EXERCISE DIRECTIONS | In the data below, find each line carrying the string "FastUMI" and copy it out.
##### ENTRIES SHOWN #####
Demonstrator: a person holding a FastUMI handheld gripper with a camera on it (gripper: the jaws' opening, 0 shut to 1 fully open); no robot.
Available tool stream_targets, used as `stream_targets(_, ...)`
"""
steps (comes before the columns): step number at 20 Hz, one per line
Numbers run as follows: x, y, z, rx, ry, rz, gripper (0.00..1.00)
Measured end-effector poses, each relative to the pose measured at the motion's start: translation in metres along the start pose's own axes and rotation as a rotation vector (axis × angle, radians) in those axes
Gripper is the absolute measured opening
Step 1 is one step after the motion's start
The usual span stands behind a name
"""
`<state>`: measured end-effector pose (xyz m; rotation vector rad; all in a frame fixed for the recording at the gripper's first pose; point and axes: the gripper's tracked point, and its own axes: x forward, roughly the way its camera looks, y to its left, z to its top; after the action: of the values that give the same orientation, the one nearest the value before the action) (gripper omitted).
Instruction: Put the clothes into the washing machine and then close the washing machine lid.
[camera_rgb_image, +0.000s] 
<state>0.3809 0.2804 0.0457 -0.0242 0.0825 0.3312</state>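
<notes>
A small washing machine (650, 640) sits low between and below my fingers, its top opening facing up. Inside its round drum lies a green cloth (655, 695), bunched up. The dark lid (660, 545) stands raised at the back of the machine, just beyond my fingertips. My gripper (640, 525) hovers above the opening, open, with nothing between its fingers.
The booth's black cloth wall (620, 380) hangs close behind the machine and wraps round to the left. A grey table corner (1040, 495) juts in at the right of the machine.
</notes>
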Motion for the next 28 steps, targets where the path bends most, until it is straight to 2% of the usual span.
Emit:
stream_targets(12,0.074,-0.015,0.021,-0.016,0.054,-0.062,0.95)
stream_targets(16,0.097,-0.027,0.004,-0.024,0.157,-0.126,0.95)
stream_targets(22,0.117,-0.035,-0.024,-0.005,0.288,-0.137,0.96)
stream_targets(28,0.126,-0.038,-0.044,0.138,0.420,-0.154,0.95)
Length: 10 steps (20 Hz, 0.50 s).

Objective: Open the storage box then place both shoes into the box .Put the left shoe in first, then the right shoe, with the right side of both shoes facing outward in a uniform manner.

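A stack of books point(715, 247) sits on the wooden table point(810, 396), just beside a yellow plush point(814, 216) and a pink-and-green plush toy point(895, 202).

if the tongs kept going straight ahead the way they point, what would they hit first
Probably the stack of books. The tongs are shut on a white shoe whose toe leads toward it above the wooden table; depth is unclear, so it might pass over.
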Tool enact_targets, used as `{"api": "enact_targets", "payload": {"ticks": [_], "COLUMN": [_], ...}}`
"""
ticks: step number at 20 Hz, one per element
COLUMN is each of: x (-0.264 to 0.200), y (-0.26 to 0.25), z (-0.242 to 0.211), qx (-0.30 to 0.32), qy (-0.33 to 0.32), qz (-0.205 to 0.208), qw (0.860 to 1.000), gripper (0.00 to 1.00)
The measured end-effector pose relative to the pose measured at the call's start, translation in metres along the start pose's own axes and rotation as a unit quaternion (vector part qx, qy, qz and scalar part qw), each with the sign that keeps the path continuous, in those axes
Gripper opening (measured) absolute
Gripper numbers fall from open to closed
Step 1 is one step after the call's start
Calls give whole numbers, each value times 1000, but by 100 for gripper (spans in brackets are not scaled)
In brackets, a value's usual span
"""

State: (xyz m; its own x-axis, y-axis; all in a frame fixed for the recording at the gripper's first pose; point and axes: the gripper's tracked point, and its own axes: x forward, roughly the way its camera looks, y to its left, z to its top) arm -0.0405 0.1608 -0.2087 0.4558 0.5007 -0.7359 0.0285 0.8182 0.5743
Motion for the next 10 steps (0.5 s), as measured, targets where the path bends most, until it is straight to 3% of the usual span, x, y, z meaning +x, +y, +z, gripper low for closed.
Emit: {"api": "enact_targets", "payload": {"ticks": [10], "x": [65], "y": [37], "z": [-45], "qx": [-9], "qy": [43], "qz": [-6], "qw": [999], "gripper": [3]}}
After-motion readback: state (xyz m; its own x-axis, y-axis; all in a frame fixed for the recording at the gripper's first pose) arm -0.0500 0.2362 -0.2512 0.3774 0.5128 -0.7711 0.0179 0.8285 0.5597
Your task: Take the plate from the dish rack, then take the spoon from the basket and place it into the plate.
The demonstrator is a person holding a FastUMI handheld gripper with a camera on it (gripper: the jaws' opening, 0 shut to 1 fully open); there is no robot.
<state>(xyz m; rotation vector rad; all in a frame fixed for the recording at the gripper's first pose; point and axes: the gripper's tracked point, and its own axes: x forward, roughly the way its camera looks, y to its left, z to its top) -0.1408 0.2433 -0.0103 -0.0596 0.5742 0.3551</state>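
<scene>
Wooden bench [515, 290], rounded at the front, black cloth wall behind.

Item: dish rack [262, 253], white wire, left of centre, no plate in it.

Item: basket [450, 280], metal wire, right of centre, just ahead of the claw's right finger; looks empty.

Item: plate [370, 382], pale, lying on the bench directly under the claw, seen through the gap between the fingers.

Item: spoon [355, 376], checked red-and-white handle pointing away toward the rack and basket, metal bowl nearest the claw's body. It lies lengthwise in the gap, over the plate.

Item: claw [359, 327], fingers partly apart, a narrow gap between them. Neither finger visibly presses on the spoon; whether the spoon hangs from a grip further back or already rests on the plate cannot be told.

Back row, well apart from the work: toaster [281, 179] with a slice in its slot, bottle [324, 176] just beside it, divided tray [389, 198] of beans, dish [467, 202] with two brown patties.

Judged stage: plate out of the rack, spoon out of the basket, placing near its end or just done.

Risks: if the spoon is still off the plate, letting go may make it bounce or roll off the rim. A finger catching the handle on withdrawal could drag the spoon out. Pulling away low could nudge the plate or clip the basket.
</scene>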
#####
ANSWER |
Demonstrator: a person holding a FastUMI handheld gripper with a camera on it (gripper: the jaws' opening, 0 shut to 1 fully open); no robot.
The demonstrator is a person holding a FastUMI handheld gripper with a camera on it (gripper: the jaws' opening, 0 shut to 1 fully open); there is no robot.

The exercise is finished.